Posted by: godfreyofbouillon
Mr. D'Souza has always been a anti-sex crusader renegade to point were he would invade other peoples personal lives and expose them. Below is a link to a nasty event that occured when he was at princeton.. (Please not the link is a pdf so you need adobe reader to see it). In this case he (was the writer of the story and editor of Prospect) exposed a young students sex life by giving her name in the paper and claiming it was a proofreding error.
http://www.isthatlegal.org/images/cap3.pdf
Like I said he has lots in common with is muslim brotherhood brothers....
at March 2, 2007 2:36 PM
I think it's correct to say, not that US foreign policies are the primary cause of the jihad, but that it has inflamed Muslim hatred of the US (esp. for supporting Israel) and increased drastically the amount of Jihad even though it was already innate in the ideology.

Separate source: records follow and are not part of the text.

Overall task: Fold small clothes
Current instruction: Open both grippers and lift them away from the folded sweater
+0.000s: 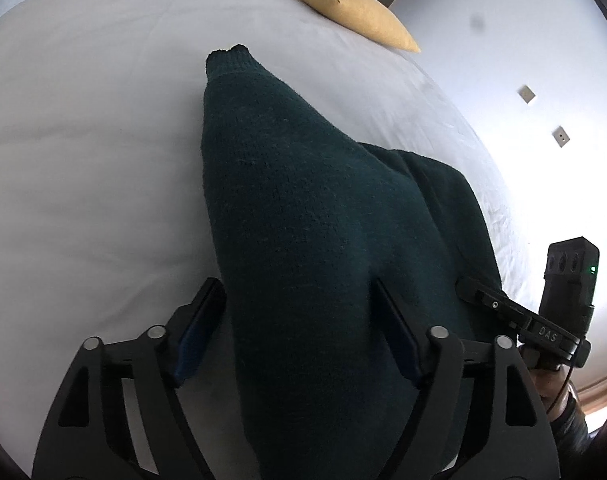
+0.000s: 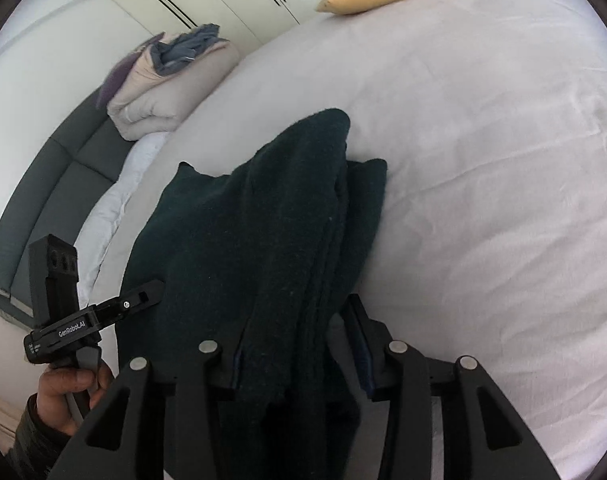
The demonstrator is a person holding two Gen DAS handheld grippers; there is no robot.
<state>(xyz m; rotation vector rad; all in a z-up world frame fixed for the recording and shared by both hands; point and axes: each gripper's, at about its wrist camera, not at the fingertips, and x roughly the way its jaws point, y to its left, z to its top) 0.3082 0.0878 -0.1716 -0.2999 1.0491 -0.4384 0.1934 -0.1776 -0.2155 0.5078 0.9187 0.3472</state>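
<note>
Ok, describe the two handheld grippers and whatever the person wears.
Both the left gripper and right gripper are matte black, with angular cut-out linkages, silver pivot pins and blue-edged finger pads. The left gripper's body reads "GenRobot.AI". A dark sleeve covers the left wrist.

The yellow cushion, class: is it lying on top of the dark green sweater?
No: the yellow cushion lies at the bed's far edge, apart from the dark green sweater.

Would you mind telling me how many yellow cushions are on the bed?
1: the yellow cushion lies at the bed's far edge, beyond the dark green sweater. Others may sit outside view.
</note>
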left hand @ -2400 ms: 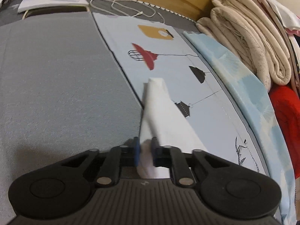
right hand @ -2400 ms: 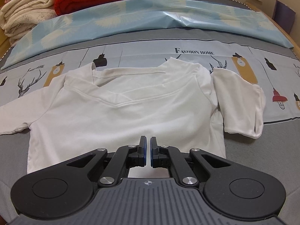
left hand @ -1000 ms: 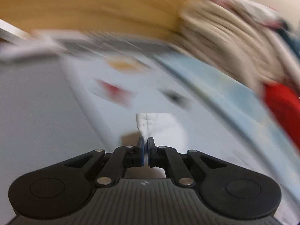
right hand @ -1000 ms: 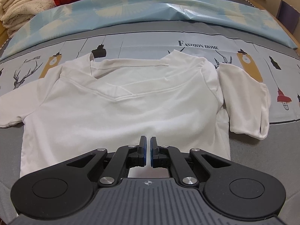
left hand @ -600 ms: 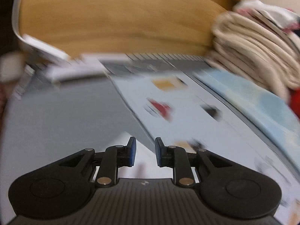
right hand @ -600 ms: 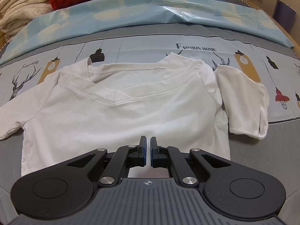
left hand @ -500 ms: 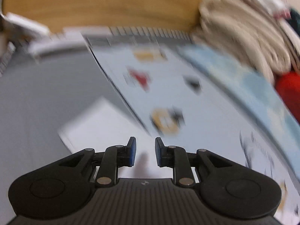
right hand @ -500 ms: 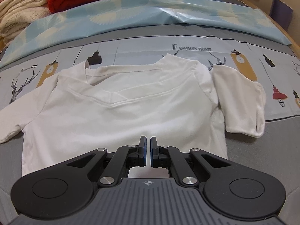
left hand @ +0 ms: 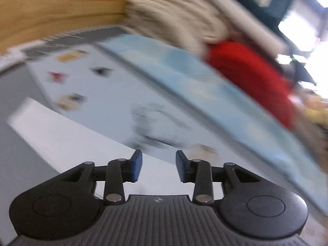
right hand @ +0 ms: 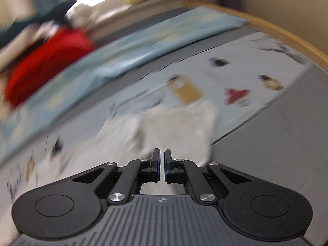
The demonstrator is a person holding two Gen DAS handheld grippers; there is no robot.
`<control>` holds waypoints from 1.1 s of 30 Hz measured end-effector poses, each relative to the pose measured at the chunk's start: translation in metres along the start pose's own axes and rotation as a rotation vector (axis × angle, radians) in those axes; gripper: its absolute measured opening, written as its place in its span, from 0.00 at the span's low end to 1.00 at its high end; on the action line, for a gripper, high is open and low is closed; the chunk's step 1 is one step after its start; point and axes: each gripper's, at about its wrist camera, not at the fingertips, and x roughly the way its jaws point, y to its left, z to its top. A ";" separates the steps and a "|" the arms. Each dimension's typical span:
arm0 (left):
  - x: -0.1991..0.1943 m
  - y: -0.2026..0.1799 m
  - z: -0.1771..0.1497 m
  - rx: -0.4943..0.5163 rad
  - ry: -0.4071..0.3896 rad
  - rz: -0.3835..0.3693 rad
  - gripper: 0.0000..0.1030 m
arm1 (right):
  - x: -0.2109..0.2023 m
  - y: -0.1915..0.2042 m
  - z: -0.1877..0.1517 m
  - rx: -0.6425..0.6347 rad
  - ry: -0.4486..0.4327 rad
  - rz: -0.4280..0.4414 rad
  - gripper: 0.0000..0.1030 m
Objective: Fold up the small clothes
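Note:
The white shirt (left hand: 71, 135) lies flat on the bed, a blurred pale shape below and left of my left gripper (left hand: 158, 165). That gripper's jaws are opening, and nothing is between the blue pads (left hand: 137, 164). In the right wrist view the shirt's short sleeve (right hand: 178, 127) lies just ahead of my right gripper (right hand: 161, 157). The right gripper is shut and tilted, and I see no cloth pinched between its pads. Both views are smeared by motion.
The printed bed sheet (left hand: 114, 94) lies under the shirt, beside plain grey cover (right hand: 276, 139). Along the far side run a light blue folded cloth (left hand: 205, 94), a red garment (left hand: 252, 75) and stacked beige blankets (left hand: 174, 14). A wooden headboard (left hand: 61, 6) stands behind.
The left gripper let go of the white sleeve, opened and swung up and right over the shirt. The right gripper, still shut, rolled and swung toward the shirt's right sleeve.

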 end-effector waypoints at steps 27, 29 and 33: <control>0.079 -0.111 -0.088 0.256 0.281 -0.061 0.41 | 0.161 -0.044 0.015 -0.065 0.101 -0.043 0.11; 0.081 -0.113 -0.087 0.258 0.285 -0.064 0.41 | 0.164 -0.047 0.022 -0.101 0.067 -0.054 0.04; 0.083 -0.116 -0.088 0.263 0.286 -0.067 0.41 | 0.153 -0.076 0.047 -0.046 -0.054 -0.074 0.03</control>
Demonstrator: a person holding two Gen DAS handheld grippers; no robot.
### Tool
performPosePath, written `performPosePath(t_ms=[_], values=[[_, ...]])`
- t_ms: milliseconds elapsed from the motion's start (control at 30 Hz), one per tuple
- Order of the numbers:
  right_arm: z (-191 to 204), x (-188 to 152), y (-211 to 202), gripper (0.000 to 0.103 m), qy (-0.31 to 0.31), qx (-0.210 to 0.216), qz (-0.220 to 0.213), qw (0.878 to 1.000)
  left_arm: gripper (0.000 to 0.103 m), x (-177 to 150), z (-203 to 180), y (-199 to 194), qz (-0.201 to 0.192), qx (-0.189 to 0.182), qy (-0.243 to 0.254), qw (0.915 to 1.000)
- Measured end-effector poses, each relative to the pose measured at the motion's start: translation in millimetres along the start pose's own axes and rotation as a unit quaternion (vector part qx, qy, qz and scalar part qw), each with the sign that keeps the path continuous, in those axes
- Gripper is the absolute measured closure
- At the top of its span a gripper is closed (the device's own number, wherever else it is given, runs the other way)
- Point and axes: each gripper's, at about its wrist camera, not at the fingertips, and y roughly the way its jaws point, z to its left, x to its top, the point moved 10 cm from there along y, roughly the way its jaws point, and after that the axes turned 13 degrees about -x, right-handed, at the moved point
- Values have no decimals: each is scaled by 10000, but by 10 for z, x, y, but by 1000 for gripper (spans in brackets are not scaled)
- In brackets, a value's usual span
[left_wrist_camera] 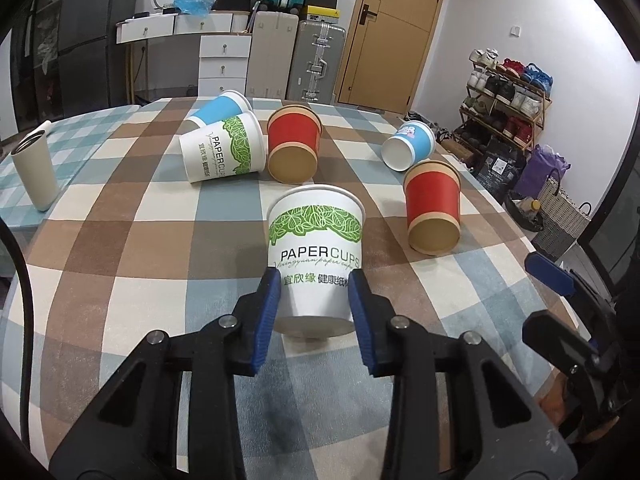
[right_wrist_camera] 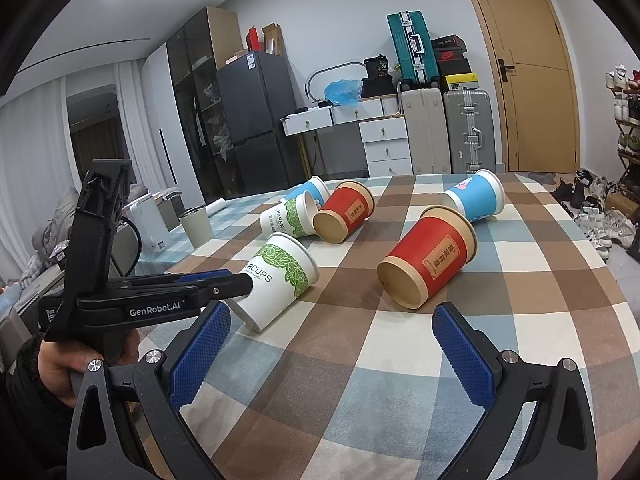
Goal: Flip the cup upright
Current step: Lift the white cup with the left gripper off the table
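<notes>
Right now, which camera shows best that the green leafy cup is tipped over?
The right wrist view: it sees the held white PAPERCUPS cup side-on, tilted, base lifted. The left wrist view sees it head-on between the left gripper fingers, hiding the tilt.

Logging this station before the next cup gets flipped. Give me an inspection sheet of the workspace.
Surface: table with brown, blue and cream checked cloth, flat.
Job's things: white paper cup with green leaf print, tilted, base gripped. Five more paper cups lying on their sides: second white leaf-print cup, two red cups with tan bands, two blue cups.
Clutter: beige metal tumbler, upright at the table's left edge.
Grippers: left tongs shut on the white cup's base; right tongs open, holding nothing.
Cables: black cable at the left edge.
Surroundings: suitcases, white drawers, wooden door, shoe rack.
</notes>
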Motion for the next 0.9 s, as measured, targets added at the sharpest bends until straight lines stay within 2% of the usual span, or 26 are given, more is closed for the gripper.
performPosePath(t_ms=[67,133,167,200,233,367,400,667,900], values=[[1,4,-1,0,4,-2,-3,10000,69,-5,-8,-6,-2,-9,46,10000],[1,4,-1,0,1,-5,-4,10000,56,-23,7,20,65,66,43,9999],[1,4,0,0,-2,-5,-1,10000,47,-33,26,44,128,145,33,9998],[3,1,5,0,-8,-1,2,10000,41,-44,48,79,205,217,34,9995],[3,4,-2,0,-6,4,3,10000,40,-52,62,119,245,240,60,9994],[-6,4,0,0,-2,17,1,10000,40,-74,116,273,365,247,77,9990],[-12,5,2,0,6,16,6,10000,50,-83,112,302,401,145,33,9991],[-7,1,-2,0,21,22,7,10000,50,-61,50,197,196,-4,-47,9998],[23,7,-20,0,-13,21,-15,10000,50,-108,12,-74,-3,-33,-92,10000]])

But D'Souza's insistance that experts like Robert Spencer should not be publishing information that exposes the true nature of Muhammad's Islam because it can create jihadists is just terribly cowardly and irresponsible. Irresponsible because the religion-of-peace propaganda by "moderate" Muslims needs to be countered else the WEst gets gradually cooked like a frog in warming water before it knows what happened.
The Islamic terrorism IMO is mainly just punishment and deterrence. The real conquest is "by the womb" as Oriana Fallaci has warned and as Mark Steyn has elaborated.
The number one priority must be to severely restrict Muslim immigration.
at March 2, 2007 2:41 PM
Robert-
You are right that the mandates and doctrines of Islam must be addressed in order to stop the violence of "radical Islam". The problem here is denial. However, I don't think your efforts will work, reason will not be enough. Eventually this denial is going to bring a tragedy to the Muslim Mideast. That is what is going to change minds re this. The ravings of the Psychotic in Iran and others like him are all firmly rooted in Islamic teachings.
Someday it will be said to you: At least you tried.
Posted by: Frank
at March 2, 2007 2:42 PM
We need to keep up a strong position against the mounting threat of fundamentalist, expansionist Islam. Mr D'Servile suggests the appeasement route, being careful to not alienate those non-radicalized muslims who might side with us in a pinch. Well, the pinch is on, and I presume that the "moderate" muslims are like their intolerant brothers in that they despise the appearance of weakness.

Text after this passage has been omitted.